Planting of the Wheat

After months of badgering, I finally talked my folks into letting me plant a bit of the grassland on their property with winter wheat. The selling point was the use of some of the harvest for chicken feed. A few friends were in town for the Nebraska/Wyoming game and a Willie Nelson concert in late September and while catching up over a few beers we ran into a high school buddy, Clint Jessen, who is an organic wheat farmer east of Cheyenne. Clint answered a few questions I had about the process and when I needed to get the wheat planted (Oct 1, if crop is to be insured in these parts). When I asked where I could get wheat to plant, he replied, "From me!" Earlier that day I had just convinced my father to let me tear up some of his land and all of a sudden I had the info I needed and access to certified organic, kosher wheat. With the exception of the Wyoming loss, it was a really good day. I would love to plant some barley but this is generally winter wheat country while winter barley doesn't survive and spring barley is difficult at this altitude (over 6,000 feet). Anyhoo, I will hopefully have a crop to harvest in July, I am truly excited to grow my own grain for brewing. I am not sure how I will harvest and I may end up out there with a hand scythe, which would be cool in an old school way but would probably suck in actuality. Maybe if there were a saison for lunch I could get through.

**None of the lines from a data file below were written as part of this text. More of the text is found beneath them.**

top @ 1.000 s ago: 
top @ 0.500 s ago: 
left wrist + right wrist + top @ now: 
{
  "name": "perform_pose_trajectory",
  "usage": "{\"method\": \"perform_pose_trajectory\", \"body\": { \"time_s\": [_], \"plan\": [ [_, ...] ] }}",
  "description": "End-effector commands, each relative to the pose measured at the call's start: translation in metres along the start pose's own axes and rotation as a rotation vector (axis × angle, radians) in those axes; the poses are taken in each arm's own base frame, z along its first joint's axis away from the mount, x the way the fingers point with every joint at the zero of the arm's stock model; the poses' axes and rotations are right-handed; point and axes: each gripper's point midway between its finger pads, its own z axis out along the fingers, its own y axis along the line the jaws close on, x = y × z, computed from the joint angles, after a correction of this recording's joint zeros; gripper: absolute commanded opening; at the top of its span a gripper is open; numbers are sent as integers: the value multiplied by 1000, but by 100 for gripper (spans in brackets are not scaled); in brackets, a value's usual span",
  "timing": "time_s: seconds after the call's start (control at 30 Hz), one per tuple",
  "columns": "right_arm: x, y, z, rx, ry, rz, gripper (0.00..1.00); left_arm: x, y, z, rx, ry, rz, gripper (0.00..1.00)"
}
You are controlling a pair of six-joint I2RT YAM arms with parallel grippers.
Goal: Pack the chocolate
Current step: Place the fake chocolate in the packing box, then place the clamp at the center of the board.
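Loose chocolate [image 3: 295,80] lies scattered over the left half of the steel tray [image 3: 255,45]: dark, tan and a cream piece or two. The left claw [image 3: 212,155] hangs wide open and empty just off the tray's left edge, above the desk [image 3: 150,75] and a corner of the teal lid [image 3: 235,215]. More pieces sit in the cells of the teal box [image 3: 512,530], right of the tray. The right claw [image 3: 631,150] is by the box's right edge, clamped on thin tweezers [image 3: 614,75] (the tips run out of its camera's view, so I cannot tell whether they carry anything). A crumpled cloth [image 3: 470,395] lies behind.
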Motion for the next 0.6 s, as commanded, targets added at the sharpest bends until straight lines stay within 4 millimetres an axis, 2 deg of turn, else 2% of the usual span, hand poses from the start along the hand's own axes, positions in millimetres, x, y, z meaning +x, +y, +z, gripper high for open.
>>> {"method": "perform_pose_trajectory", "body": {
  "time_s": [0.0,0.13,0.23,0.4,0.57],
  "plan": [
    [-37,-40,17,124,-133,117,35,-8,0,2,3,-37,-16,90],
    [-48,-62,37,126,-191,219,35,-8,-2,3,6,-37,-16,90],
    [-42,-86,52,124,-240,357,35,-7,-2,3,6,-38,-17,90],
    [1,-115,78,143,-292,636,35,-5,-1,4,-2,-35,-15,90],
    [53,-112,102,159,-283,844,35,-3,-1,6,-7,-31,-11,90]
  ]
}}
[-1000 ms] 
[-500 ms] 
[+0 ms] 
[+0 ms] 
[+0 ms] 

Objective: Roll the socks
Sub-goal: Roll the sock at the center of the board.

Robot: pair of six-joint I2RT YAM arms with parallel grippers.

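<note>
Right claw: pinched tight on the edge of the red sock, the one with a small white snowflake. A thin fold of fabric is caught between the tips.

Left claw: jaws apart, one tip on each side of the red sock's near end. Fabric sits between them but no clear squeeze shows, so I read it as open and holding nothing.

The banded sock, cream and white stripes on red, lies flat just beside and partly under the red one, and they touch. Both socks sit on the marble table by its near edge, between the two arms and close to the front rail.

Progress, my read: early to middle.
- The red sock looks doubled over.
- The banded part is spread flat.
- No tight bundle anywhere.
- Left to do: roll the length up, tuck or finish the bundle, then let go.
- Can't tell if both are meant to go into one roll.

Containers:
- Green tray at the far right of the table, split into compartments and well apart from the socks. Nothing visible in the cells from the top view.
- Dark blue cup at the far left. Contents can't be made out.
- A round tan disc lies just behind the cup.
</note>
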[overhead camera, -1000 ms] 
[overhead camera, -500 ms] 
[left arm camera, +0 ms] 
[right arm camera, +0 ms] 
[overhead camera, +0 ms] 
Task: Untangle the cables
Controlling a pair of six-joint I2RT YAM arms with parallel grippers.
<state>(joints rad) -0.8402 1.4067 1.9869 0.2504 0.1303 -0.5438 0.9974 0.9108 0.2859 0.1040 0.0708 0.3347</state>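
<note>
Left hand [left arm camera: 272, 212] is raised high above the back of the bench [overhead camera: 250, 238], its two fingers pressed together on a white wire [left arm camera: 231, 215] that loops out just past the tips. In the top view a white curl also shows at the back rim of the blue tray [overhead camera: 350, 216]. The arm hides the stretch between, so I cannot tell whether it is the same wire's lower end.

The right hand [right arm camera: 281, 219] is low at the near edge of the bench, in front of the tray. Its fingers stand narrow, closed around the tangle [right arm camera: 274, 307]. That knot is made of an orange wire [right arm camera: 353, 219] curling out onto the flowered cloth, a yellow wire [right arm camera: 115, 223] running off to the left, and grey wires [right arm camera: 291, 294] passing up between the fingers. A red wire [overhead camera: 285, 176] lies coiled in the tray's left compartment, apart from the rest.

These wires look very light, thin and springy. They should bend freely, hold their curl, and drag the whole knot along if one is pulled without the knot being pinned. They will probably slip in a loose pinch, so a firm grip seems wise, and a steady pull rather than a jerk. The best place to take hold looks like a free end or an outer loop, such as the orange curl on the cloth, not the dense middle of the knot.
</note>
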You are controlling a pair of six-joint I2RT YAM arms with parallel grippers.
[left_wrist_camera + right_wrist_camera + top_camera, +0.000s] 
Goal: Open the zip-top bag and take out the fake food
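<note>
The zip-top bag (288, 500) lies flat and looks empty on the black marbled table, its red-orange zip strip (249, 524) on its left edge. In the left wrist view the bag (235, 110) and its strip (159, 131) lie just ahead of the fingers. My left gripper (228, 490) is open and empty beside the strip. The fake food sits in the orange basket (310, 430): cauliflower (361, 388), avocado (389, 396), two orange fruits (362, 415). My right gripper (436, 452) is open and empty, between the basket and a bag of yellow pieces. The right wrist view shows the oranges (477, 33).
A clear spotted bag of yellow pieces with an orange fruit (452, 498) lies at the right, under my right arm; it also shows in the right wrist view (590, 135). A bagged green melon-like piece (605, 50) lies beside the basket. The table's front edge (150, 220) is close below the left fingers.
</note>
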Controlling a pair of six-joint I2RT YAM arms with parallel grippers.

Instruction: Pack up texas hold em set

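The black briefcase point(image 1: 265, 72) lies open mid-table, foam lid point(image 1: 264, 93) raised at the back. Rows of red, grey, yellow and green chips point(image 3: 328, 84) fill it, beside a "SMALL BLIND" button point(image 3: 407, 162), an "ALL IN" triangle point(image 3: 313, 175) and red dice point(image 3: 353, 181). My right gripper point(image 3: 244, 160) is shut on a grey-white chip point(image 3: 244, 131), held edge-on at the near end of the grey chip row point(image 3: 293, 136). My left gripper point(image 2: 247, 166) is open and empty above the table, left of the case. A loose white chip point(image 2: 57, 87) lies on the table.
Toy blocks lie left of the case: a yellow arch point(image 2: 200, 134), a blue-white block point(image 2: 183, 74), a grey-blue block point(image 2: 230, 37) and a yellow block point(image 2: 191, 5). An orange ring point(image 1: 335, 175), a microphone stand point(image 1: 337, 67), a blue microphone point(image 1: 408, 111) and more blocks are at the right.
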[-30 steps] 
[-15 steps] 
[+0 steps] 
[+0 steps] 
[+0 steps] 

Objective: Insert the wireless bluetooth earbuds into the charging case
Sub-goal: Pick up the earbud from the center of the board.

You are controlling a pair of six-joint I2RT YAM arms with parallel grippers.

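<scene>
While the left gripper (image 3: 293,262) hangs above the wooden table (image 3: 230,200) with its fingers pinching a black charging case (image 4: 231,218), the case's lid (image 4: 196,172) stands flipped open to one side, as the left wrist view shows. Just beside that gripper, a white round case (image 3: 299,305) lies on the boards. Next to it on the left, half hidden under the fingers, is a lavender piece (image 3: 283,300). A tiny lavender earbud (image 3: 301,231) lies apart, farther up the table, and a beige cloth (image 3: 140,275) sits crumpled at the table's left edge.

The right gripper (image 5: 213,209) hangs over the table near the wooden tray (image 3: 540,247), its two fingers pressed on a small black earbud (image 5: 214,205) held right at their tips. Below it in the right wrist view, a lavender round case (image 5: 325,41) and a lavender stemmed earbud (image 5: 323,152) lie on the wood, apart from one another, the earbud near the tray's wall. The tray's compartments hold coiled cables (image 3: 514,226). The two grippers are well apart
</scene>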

I met with Clint the next week and picked up two 50 lbs. sacks of wheat, which according to Clint is enough to plant 2 acres if unirrigated or 4 acres of irrigated land. I will not be irrigating the crop and will be dry land farming--relying on moisture from the winter and spring to feed the wheat. My father has a bit of wheat farming experience from his childhood in Chugwater, WY and it came in handy. I was also fortunate to have the use of his tractors, a restored 1957 Ford with a spring rake, a new Kubota with a rototiller, and a lawn tractor with a spreader. The three tractors weren't necessary but it saved us from changing attachments on a single tractor, while the only spreader available fit only the lawn tractor.

October 2:
We first tilled up the area to be planted, then spread the seed and followed with the spring rake. The land was dry and what dirt I didn't ingest ended up in a thick layer coating my body. While we didn't end up with quite 2 acres it is pretty close and I think we got a nice spread of the seed.

October 6:
Two days of sustained winds up to 70 mph didn't do us any favors to keeping the wheat where it was planted.

October 8: 

7 inches of heavy wet snow hopefully saved the wheat crop that didn't blow away or wasn't eaten by birds. This was the only positive of getting 7'' of snow in early October.

2 comments:

  1. Very informative. Please keep the updates coming!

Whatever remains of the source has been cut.